Ablation of premigratory cardiac neural crest results in defective development of the cardiac outflow tract. The purpose of the present study was to correlate the earliest functional and morphological changes in heart development after cardiac neural crest ablation. Within 24 hours after neural crest ablation, the external morphology of the hearts showed straight outflow limbs, tighter heart loops, and variable dilations. Incorporation of bromodeoxyuridine in myocytes, an indication of proliferation, was doubled after cardiac neural crest ablation. The myocardial calcium transients, which are a measure of excitation-contraction coupling, were depressed by 50% in both the inflow and outflow portions of the looped heart tube. The myocardial transients could be rescued by replacing the cardiac neural crest. The cardiac jelly produced by the myocardium was distributed in an uneven, rather than uniform, pattern.
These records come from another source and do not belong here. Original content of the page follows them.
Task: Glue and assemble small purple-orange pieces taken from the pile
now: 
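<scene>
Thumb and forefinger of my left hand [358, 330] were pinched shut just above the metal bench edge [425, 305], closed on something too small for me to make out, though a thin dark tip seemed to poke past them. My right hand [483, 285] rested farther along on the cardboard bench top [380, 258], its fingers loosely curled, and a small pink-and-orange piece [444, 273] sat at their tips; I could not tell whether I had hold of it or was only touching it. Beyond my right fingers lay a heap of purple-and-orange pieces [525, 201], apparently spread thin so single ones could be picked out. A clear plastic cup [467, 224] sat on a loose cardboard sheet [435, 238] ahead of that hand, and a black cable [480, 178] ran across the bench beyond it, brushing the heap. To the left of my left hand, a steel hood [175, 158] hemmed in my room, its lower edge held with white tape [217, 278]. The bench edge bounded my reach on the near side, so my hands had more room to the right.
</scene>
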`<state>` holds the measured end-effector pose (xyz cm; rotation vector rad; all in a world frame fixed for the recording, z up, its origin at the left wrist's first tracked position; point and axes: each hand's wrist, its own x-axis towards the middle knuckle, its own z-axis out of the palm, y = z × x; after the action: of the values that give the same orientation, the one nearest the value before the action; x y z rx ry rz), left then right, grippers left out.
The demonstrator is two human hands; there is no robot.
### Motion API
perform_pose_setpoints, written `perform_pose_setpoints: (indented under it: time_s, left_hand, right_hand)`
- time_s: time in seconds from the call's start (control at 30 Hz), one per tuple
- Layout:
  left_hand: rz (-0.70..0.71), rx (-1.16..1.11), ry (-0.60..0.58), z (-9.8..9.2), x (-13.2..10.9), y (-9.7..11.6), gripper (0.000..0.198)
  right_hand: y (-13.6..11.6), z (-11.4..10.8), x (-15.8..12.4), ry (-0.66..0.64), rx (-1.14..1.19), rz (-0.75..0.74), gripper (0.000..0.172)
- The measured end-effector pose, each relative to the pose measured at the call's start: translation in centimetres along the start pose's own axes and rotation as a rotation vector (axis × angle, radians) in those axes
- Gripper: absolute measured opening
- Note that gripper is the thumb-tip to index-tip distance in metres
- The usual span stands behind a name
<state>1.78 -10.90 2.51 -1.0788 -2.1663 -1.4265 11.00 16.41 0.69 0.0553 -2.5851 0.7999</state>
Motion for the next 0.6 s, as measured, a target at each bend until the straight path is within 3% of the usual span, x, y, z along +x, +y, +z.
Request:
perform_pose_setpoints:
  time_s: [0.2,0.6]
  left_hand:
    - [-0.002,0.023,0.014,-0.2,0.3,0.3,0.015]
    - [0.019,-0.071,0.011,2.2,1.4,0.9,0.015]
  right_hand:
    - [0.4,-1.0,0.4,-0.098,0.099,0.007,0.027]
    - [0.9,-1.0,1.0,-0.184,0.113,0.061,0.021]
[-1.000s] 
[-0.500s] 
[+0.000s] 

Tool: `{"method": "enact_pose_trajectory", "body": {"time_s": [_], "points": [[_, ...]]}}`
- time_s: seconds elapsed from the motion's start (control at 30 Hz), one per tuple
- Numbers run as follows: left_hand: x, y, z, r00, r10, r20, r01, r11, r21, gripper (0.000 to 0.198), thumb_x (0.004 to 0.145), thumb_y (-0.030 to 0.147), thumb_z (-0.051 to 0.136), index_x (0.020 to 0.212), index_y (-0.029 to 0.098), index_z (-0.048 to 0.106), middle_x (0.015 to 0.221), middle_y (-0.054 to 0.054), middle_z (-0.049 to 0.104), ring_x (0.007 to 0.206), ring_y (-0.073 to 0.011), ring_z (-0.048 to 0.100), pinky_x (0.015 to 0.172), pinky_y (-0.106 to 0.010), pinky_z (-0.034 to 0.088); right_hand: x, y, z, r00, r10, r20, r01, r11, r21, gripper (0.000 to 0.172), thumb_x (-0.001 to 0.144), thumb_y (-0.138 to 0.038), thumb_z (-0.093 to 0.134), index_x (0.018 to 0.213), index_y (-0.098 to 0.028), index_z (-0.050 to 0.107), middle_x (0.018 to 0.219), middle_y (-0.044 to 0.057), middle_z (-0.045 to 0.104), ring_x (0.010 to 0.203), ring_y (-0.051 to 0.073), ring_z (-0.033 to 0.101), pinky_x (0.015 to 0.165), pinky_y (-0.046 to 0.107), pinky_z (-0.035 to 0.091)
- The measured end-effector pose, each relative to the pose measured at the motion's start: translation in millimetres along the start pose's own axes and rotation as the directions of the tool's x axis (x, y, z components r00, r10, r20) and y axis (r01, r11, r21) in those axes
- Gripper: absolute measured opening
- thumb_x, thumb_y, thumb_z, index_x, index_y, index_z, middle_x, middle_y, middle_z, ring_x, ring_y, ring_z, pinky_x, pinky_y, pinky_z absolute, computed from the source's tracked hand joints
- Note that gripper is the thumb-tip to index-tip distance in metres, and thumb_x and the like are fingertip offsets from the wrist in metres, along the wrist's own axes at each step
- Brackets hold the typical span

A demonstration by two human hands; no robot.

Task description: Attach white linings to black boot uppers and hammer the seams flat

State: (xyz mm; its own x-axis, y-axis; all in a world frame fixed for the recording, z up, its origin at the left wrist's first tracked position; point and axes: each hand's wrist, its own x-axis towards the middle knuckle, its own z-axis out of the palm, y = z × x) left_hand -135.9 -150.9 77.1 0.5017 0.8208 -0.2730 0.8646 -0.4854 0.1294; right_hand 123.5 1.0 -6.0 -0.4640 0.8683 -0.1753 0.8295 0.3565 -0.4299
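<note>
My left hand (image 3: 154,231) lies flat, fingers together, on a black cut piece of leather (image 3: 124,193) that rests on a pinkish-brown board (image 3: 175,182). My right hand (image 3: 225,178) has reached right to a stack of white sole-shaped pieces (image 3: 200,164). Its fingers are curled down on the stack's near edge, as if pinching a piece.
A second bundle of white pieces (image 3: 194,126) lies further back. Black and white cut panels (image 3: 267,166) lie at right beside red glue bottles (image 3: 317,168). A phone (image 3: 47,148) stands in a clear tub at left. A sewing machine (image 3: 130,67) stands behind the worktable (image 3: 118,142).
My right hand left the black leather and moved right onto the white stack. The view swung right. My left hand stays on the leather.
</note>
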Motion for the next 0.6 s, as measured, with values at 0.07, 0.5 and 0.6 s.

An extreme variability in external morphology could be attributed to the uneven distribution of cardiac jelly. In the absence of cardiac neural crest, the myocardium was characterized by somewhat disorganized myofibrils that may be a result of abnormally elevated proliferation. In contrast, endocardial development appeared normal, as evidenced by normal expression of fibrillin-2 protein (JB3 antigen) and normal formation of cushion mesenchyme and trabeculae. The signs of abnormal myocardial development coincident with normal endocardium suggest that the presence of cardiac neural crest cells is necessary for normal differentiation and function of the myocardium during early heart development. These results indicate a novel role for neural crest cells in myocardial maturation.